__Task__
Look through the listing below and write out exactly the lines from the line with "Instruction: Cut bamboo" to the line with "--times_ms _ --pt", both included, and no others.

__Task inputs__
----

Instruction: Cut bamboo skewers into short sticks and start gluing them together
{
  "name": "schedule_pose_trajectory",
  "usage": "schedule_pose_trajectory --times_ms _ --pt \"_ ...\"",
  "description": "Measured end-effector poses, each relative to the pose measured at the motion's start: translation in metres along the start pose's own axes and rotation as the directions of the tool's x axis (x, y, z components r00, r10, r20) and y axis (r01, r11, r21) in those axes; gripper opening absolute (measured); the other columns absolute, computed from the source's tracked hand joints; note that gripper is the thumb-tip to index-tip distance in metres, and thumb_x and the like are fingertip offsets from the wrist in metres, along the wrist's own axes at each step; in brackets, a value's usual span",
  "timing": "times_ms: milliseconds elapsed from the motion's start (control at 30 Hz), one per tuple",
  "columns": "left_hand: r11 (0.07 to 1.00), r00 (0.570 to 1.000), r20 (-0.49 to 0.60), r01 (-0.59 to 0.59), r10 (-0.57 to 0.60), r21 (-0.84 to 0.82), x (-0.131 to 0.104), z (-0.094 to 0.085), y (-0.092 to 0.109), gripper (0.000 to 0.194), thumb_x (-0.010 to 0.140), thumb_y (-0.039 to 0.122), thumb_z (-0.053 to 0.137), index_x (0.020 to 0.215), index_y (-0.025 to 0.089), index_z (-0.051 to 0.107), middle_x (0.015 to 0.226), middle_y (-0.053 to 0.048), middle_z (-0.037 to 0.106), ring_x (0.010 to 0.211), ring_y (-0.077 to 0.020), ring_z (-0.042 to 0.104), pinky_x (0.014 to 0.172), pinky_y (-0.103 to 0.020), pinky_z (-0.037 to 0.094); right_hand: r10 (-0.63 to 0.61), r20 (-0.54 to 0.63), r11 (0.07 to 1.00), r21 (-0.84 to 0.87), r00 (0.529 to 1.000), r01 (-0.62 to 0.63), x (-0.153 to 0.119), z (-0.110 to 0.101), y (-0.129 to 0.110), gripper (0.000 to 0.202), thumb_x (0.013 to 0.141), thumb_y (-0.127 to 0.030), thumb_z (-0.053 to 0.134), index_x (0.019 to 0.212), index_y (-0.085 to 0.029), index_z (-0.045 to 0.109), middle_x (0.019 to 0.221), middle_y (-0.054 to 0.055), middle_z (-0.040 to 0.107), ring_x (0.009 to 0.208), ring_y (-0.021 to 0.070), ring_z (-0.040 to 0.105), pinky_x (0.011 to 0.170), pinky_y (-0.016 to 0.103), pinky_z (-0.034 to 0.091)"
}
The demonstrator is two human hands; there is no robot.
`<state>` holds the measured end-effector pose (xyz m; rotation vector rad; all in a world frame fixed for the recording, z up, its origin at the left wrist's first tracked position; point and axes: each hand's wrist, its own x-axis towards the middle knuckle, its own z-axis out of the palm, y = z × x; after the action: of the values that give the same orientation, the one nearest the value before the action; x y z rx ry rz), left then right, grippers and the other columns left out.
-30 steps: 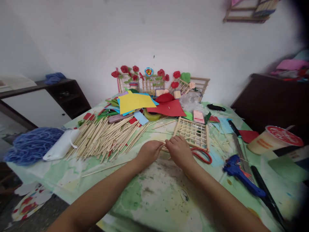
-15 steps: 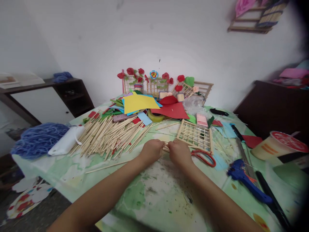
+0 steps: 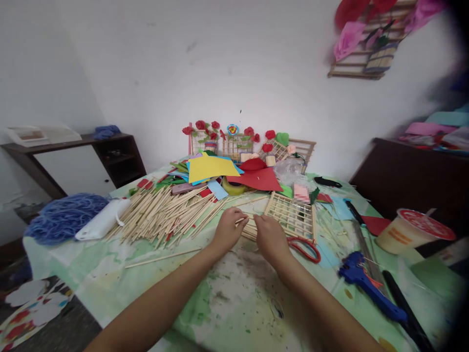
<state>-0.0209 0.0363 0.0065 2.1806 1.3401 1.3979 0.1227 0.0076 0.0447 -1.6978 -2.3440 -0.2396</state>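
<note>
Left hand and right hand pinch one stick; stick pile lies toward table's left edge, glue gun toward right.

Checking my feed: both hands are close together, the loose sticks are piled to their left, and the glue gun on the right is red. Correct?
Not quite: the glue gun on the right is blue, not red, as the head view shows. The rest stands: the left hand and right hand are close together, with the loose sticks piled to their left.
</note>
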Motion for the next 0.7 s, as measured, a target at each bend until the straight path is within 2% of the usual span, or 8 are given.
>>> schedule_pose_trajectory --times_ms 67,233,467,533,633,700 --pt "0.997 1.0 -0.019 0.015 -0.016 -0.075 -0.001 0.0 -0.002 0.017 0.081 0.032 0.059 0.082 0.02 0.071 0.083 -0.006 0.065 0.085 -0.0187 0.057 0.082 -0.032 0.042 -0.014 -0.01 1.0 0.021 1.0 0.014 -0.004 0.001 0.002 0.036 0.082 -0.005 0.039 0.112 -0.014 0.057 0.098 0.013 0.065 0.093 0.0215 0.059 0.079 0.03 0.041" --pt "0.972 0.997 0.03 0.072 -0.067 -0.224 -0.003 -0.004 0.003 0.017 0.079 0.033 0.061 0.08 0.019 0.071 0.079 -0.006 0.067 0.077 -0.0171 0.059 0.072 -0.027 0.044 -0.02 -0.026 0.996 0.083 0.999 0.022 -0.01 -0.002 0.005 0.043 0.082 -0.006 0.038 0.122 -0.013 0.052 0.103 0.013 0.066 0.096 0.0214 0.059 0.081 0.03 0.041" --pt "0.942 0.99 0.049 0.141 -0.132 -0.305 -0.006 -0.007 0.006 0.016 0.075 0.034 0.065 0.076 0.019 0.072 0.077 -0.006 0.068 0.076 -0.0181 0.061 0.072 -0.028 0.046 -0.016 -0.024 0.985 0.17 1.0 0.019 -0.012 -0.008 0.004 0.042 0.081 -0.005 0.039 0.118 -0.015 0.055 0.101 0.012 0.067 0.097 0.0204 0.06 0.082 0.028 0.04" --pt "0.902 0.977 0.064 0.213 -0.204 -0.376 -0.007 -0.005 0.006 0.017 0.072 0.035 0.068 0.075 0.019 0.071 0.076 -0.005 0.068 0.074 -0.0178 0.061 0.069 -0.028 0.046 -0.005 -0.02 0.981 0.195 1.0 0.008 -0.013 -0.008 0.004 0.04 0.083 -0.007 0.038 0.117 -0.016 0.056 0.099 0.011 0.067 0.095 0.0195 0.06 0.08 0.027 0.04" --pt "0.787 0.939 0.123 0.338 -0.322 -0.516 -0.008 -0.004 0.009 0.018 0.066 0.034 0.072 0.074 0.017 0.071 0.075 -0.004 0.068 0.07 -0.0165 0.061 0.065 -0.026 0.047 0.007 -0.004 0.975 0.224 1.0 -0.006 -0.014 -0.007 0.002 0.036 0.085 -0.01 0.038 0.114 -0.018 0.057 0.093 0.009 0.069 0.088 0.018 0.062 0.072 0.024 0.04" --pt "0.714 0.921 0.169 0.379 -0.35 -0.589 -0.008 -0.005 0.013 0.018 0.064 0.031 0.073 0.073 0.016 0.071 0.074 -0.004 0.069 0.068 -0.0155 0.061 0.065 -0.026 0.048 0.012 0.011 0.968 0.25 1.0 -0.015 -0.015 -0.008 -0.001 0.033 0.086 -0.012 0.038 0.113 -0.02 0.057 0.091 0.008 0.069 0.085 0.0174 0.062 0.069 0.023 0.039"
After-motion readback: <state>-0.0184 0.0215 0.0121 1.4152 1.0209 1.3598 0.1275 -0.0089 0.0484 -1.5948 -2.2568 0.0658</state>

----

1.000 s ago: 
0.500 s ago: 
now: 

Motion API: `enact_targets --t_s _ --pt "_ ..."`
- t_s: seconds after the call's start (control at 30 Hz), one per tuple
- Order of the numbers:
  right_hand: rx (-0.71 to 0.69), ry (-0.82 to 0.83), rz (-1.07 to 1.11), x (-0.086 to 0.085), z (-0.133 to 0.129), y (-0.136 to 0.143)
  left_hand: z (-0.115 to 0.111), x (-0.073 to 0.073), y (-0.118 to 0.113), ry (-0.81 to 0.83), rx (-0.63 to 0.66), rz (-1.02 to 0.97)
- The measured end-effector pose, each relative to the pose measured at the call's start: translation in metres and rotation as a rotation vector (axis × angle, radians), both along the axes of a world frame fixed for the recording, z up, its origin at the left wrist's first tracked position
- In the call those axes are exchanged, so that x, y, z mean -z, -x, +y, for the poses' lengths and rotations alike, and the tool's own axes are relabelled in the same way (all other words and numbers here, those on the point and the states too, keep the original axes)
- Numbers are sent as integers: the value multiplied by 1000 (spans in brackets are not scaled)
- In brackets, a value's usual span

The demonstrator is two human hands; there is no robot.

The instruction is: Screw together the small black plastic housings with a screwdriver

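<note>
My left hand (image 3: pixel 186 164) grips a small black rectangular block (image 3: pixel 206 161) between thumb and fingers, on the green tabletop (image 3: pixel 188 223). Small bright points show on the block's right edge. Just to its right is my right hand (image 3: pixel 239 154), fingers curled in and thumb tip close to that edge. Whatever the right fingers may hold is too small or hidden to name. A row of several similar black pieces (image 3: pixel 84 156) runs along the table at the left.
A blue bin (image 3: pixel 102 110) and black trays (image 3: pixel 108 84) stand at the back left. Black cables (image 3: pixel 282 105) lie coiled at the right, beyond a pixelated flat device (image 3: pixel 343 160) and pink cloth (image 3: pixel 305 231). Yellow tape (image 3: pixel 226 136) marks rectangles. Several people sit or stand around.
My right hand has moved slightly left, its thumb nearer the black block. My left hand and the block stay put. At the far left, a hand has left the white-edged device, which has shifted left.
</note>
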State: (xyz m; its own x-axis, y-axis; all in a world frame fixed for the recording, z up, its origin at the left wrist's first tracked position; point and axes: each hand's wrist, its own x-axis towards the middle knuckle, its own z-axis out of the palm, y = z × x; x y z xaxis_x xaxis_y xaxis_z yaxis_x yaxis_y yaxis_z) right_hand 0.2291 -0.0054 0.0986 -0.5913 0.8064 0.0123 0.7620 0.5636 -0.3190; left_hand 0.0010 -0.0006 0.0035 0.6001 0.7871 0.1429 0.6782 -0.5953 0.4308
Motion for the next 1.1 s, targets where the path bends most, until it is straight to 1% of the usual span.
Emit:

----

__Answer box__
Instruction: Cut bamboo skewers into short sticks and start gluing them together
{
  "name": "schedule_pose_trajectory",
  "usage": "schedule_pose_trajectory --times_ms _ --pt \"_ ...\"",

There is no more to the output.